Professor, Johns Hopkins University and Microsoft Research
Time/Date: 3-4:30 p.m. Monday,October 26, 2015
Chancellor’s Conference Room, KL 232
Gradient symbols in grammar
Gradient Symbolic Computation (GSC) operates over representations that are discrete structures built of blends of symbols with gradient activity levels, or equivalently, discrete symbols occupying gradient blends of structural positions. Gradient variation in phonetic and semantic representations is in part the result of interpretation by the phonetic and semantic systems of gradience internal to predominantly-discrete phonological and syntactic representations. The phonological and syntactic systems construct gradient representations that are optimal with respect to grammars deploying numerically-weighted wellformedness constraints evaluating numerically-weighted symbolic constituents. These optimal representations result from continuous, stochastic activation spreading in a new type of neural network in which symbols and structural positions are encoded in distributed activity patterns. These patterns define continuously-varying degrees of similarity among different symbols and different structural positions. Gradient Symbolic Computation enables a deep unification of linguistic theories of grammatical competence with psycholinguistic theories of both discrete and continuous aspects of grammatical performance.

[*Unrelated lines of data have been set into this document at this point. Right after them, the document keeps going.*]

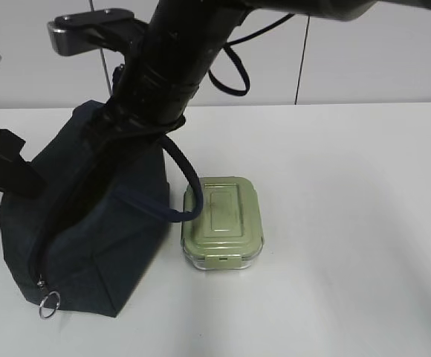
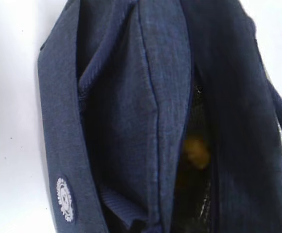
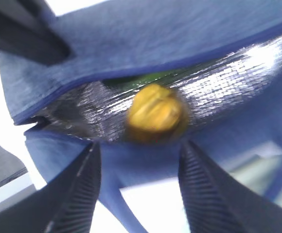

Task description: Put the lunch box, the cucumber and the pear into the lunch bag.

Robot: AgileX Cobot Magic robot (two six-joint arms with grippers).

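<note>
Right wrist view: blurred pear [image 3: 156, 112] apparently beyond spread hand [image 3: 138, 187].

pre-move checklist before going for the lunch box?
1. Pear inside lunch bag: ok, yellow fruit seen against the silver lining.
2. Cucumber in bag: cannot tell, only a green sliver behind the pear.
3. Right gripper empty: ok, jaws apart, nothing between.
4. Lunch box reachable: ok, on table right of bag, lid on.
5. Bag handle clear of box: not ok, loop rests at its edge.
6. Left gripper state: cannot tell.
</note>
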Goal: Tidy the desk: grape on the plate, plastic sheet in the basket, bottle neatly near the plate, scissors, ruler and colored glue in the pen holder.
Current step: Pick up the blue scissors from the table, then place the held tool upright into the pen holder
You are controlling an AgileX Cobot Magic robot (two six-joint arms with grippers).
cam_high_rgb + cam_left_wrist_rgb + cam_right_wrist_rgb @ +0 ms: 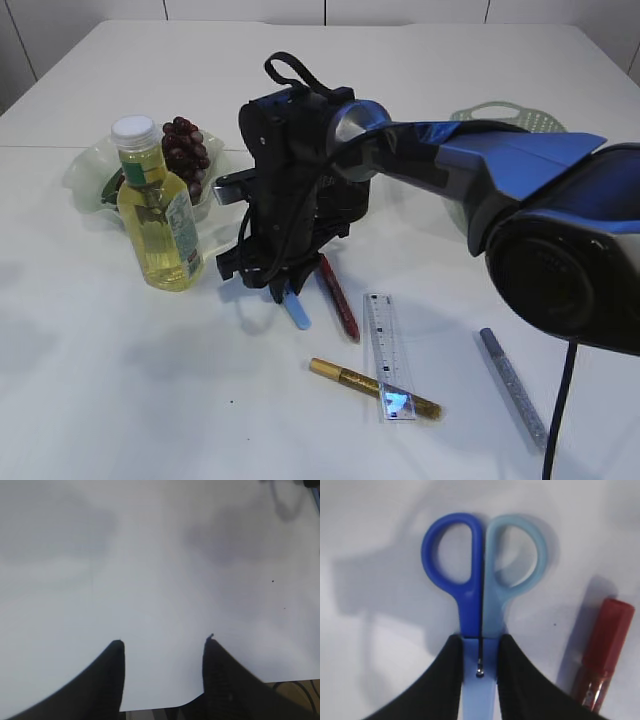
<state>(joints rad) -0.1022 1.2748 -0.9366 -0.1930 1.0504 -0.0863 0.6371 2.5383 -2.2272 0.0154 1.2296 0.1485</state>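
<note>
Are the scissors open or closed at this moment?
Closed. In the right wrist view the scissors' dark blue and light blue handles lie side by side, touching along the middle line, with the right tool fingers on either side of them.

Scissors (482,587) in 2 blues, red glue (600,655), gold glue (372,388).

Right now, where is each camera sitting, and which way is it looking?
Exterior view: in front of the white table, slanting down at the yellow plastic bottle and clear ruler; the right arm fills it.
Left wrist view: on the left arm, facing bare table; black fingertips show, apart.
Right wrist view: above the blue-handled scissors, its fingers straddling them.
Shared: scissors and red glue pen, exterior and right wrist.
</note>
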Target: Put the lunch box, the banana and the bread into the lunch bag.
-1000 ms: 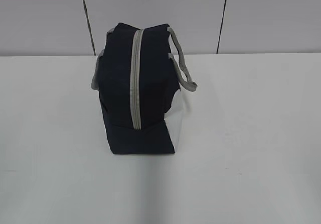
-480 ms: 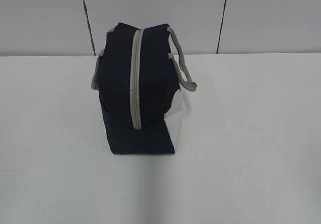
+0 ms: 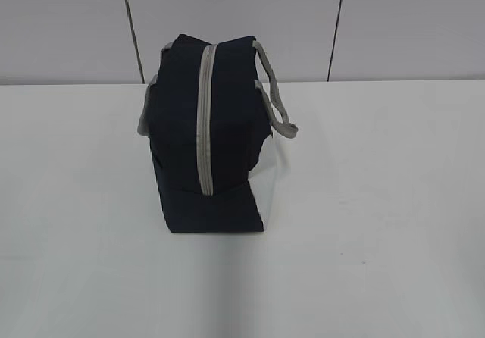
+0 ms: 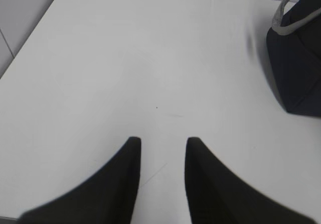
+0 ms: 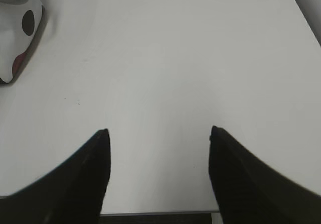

(with Matt Goldrick, Don Mathis, & the GSC Research Group)
Smolensky, Paul, Goldrick, Matthew & Mathis, Donald. 2014. Optimization and quantization in gradient symbol systems: A framework for integrating the continuous and the discrete in cognition. Cognitive Science, 38, 1102−1138. DOI: 10.1111/cogs.120472013.
Paul Smolensky is Krieger-Eisenhower Professor of Cognitive Science at Johns Hopkins University, where he directed two NSF Integrated Graduate Education and Research Training Programs on the cognitive science of language (1999−2015). His research addresses mathematical unification of the continuous and the discrete facets of cognition: principally, the development of grammar formalisms that are grounded in cognitive and neural computation.
A member of the Parallel Distributed Processing (PDP) Research Group at UCSD (1986), he developed Harmony Theory, proposing what is now known as the ‘Restricted Boltzmann Machine’ architecture. He then developed Tensor Product Representations (1990), a compositional, recursive technique for encoding symbol structures as real-valued activation vectors. Combining these two theories, he co-developed Harmonic Grammar (1990) and Optimality Theory (1993), general grammatical formalisms now widely used in phonological theory.
His publications include the books Mathematical perspectives on neural networks (1996, with M. Mozer, D. Rumelhart), Optimality Theory: Constraint interaction in generative grammar (1993/2004, with A. Prince), Learnability in Optimality Theory (2000, with B. Tesar), and The harmonic mind: From neural computation to optimality-theoretic grammar (2006, with G. Legendre). He was awarded the 2005 David E. Rumelhart Prize for Outstanding Contributions to the Formal Analysis of Human Cognition, a Blaise Pascal Chair in Paris (2008−9), and the 2015 Sapir Professorship of the Linguistic Society of America.